*** Opening of RECORDED INFORMATION ***

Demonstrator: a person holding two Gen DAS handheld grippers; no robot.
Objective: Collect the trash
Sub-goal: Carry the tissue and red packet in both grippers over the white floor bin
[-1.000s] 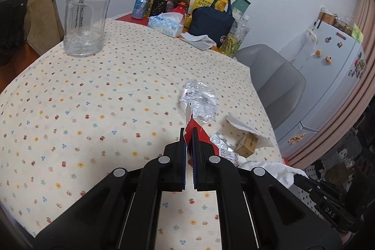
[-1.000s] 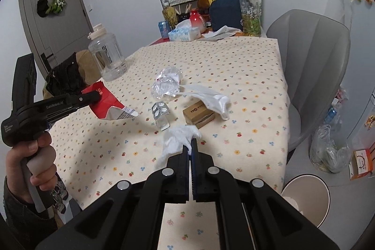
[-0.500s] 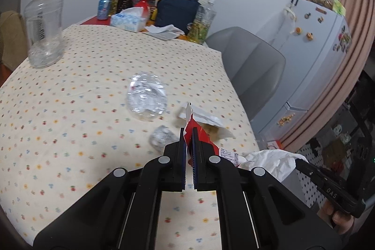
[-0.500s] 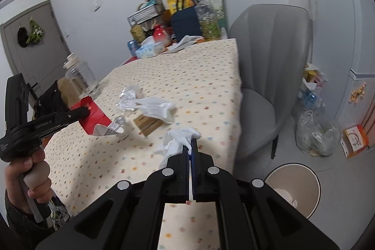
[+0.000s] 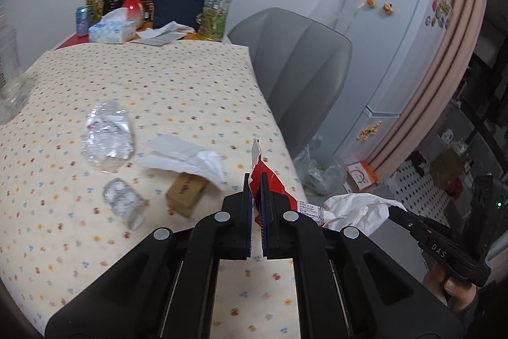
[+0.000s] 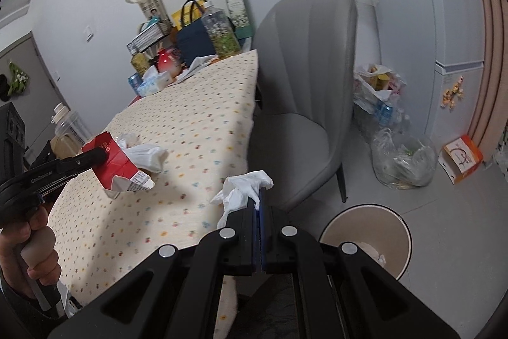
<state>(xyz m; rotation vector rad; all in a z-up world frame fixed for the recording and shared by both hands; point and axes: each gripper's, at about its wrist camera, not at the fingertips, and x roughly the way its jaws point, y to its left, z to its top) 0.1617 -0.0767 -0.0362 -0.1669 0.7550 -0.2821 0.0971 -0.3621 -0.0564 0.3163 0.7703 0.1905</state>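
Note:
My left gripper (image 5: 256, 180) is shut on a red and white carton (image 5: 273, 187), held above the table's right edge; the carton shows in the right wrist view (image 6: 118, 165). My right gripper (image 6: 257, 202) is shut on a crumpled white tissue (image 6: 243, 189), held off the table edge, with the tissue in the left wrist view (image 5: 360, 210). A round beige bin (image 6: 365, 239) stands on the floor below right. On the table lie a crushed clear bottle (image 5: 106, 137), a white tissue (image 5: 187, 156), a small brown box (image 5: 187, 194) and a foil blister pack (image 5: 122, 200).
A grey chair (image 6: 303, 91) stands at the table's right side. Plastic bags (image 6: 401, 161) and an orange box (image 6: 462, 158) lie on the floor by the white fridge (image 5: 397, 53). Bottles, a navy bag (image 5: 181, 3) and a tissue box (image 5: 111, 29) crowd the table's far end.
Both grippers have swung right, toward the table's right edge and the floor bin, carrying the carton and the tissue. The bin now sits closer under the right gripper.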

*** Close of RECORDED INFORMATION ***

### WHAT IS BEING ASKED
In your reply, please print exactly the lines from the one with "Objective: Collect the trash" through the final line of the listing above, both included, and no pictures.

### RESULT OF THE TASK
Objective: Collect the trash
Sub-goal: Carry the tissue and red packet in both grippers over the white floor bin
[-1.000s] 
[-1.000s] 
[-0.500s] 
[-0.500s] 
[+0.000s] 
[+0.000s] 
<state>(xyz m; rotation vector rad; all in a z-up world frame fixed for the recording and shared by both hands; point and axes: each gripper's, at about its wrist camera, not at the fingertips, and x roughly the way its jaws point, y to its left, z to its top) 0.1617 -0.0767 -0.0362 -0.1669 0.7550 -0.2821 0.0971 -0.3621 -0.0564 0.3163 0.7703 0.1905</state>
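Note:
My left gripper (image 5: 256, 180) is shut on a red and white carton (image 5: 273, 187), held above the table's right edge; the carton shows in the right wrist view (image 6: 118, 165). My right gripper (image 6: 257, 202) is shut on a crumpled white tissue (image 6: 243, 189), held off the table edge, with the tissue in the left wrist view (image 5: 360, 210). A round beige bin (image 6: 365, 239) stands on the floor below right. On the table lie a crushed clear bottle (image 5: 106, 137), a white tissue (image 5: 187, 156), a small brown box (image 5: 187, 194) and a foil blister pack (image 5: 122, 200).
A grey chair (image 6: 303, 91) stands at the table's right side. Plastic bags (image 6: 401, 161) and an orange box (image 6: 462, 158) lie on the floor by the white fridge (image 5: 397, 53). Bottles, a navy bag (image 5: 181, 3) and a tissue box (image 5: 111, 29) crowd the table's far end.
Both grippers have swung right, toward the table's right edge and the floor bin, carrying the carton and the tissue. The bin now sits closer under the right gripper.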

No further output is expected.